The math is straightforward - if used entirely, and assuming it can all come on line at once, EOR would do the US for less than 5 years. As Mr. Moai points out the figures are extremely optimistic anyway.

I have very young grandchildren. I genuinely fear for what this world holds for them when they are my age! I suspect BAU will have long succumbed.

oliverinho said...

I think the true message is not in the headline, it is in the picture beneath it. Atleast from an (short-term) investors point of view.

Anonymous said...

It's BS: someone touting their newsletter.

"With prices so low, now is the time to buy these companies. Out of fairness to my S&A Resource Report subscribers, I can't reveal the names of my favorite EOR plays.

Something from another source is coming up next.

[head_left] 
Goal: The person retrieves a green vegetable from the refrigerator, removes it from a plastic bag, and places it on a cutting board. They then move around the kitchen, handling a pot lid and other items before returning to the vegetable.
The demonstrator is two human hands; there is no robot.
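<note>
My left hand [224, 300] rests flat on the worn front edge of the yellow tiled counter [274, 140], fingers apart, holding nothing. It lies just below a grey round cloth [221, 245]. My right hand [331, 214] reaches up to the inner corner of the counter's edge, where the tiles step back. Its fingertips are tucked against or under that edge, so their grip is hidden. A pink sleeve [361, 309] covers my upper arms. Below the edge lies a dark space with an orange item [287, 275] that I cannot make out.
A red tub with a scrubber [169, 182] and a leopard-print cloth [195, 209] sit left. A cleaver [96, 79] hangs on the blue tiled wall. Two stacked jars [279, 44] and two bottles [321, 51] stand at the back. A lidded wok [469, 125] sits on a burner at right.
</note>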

But I can point to new technology like EOR to remind folks that the world still has a tremendous amount of oil waiting to be unlocked.

It's simply taking more innovation to find it. The winners of that innovation race will make for terrific speculations.

Good investing,

Matt Badiali

P.S. I devoted the entire September issue of my S&A Resource Report to the tiny handful of companies with big EOR exposure. As their reserves move from probable to proven, I think shares will quickly double. If oil prices climb higher, even bigger gains will come. You're welcome to check out this research with our money-back guarantee. More details here."

blah blah blah. "Subscribe to my newsletter and I'll tell you where you can make BIG MONEY..." Yeah, right.

Joseph Neri said...

If oil production hasn't peaked, why are we fighting wars over what's left?